[Records drawn from a dataset]
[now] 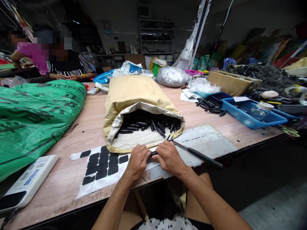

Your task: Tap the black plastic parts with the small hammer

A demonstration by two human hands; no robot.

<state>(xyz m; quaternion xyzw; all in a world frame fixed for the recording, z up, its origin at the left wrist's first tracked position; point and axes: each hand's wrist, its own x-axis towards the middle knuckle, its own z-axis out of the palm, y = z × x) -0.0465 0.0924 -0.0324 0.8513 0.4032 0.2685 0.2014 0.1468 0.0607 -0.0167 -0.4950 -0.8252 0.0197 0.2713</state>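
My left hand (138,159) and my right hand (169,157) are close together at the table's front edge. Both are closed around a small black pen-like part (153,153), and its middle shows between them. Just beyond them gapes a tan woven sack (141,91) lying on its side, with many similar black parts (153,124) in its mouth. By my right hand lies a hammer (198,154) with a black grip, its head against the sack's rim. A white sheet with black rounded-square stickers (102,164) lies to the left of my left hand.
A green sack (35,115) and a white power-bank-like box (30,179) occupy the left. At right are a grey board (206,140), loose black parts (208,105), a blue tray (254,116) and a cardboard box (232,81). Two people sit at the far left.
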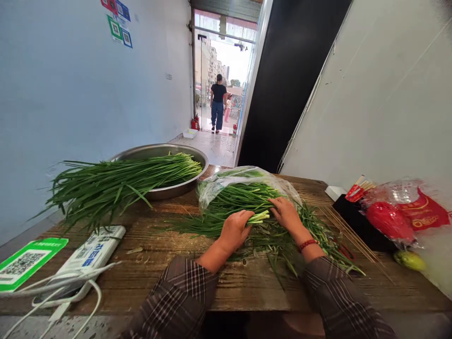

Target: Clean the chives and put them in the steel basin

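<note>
Plaid sleeves (176, 296) were extended over the near edge of the table (148, 278); green stalks (260, 217) were grasped by the left hand (233, 232); right hand (287, 215), grip undetermined. Sorting inferred; gentle pinch judged needed.

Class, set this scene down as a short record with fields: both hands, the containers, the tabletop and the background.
Left hand: left hand holds a small bunch, pale ends pointing right
Right hand: right hand has fingertips at the greens; any grip unclear
Bag: clear plastic bag, partly covering greens
Bowl: metal bowl, heaped stalks overhanging its left side
Surface: wooden table, loose leaves scattered near the hands
Table's left: green code card
Table's right: black box
Background: person at the doorway, facing away
</note>
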### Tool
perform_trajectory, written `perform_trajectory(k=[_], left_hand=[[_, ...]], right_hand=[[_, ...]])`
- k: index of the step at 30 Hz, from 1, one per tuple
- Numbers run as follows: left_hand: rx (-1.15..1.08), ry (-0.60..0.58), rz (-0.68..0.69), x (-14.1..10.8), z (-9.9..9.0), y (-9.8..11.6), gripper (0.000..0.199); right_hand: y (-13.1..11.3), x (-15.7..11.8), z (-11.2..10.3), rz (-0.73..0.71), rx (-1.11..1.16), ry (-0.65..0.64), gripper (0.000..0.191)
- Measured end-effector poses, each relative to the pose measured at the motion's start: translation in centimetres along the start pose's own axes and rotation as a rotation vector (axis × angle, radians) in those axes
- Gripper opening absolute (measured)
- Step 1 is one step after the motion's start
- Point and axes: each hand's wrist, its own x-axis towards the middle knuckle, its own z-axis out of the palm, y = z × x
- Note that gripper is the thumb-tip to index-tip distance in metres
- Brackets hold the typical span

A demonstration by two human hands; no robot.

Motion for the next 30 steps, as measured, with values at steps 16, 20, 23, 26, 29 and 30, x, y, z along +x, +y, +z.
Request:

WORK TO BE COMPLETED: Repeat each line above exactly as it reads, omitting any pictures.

RESULT OF THIS EXERCISE:
[now] 

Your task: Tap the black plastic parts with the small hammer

A demonstration by two human hands; no robot.

<state>(xyz m; quaternion xyzw; all in a world frame fixed for the recording, z up, its origin at the left wrist's first tracked position; point and axes: each hand's wrist, its own x-axis towards the middle knuckle, its own z-axis out of the palm, y = z × x) -0.0465 0.0924 -0.0324 0.8513 0.4032 0.2685 0.2014 0.1468 0.0607 -0.0167 -0.4950 -0.8252 0.0197 0.2713</state>
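My left hand (138,159) and my right hand (169,157) are close together at the table's front edge. Both are closed around a small black pen-like part (153,153), and its middle shows between them. Just beyond them gapes a tan woven sack (141,91) lying on its side, with many similar black parts (153,124) in its mouth. By my right hand lies a hammer (198,154) with a black grip, its head against the sack's rim. A white sheet with black rounded-square stickers (102,164) lies to the left of my left hand.
A green sack (35,115) and a white power-bank-like box (30,179) occupy the left. At right are a grey board (206,140), loose black parts (208,105), a blue tray (254,116) and a cardboard box (232,81). Two people sit at the far left.
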
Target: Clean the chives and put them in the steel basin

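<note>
Plaid sleeves (176, 296) were extended over the near edge of the table (148, 278); green stalks (260, 217) were grasped by the left hand (233, 232); right hand (287, 215), grip undetermined. Sorting inferred; gentle pinch judged needed.

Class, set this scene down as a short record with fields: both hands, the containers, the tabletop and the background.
Left hand: left hand holds a small bunch, pale ends pointing right
Right hand: right hand has fingertips at the greens; any grip unclear
Bag: clear plastic bag, partly covering greens
Bowl: metal bowl, heaped stalks overhanging its left side
Surface: wooden table, loose leaves scattered near the hands
Table's left: green code card
Table's right: black box
Background: person at the doorway, facing away
</note>
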### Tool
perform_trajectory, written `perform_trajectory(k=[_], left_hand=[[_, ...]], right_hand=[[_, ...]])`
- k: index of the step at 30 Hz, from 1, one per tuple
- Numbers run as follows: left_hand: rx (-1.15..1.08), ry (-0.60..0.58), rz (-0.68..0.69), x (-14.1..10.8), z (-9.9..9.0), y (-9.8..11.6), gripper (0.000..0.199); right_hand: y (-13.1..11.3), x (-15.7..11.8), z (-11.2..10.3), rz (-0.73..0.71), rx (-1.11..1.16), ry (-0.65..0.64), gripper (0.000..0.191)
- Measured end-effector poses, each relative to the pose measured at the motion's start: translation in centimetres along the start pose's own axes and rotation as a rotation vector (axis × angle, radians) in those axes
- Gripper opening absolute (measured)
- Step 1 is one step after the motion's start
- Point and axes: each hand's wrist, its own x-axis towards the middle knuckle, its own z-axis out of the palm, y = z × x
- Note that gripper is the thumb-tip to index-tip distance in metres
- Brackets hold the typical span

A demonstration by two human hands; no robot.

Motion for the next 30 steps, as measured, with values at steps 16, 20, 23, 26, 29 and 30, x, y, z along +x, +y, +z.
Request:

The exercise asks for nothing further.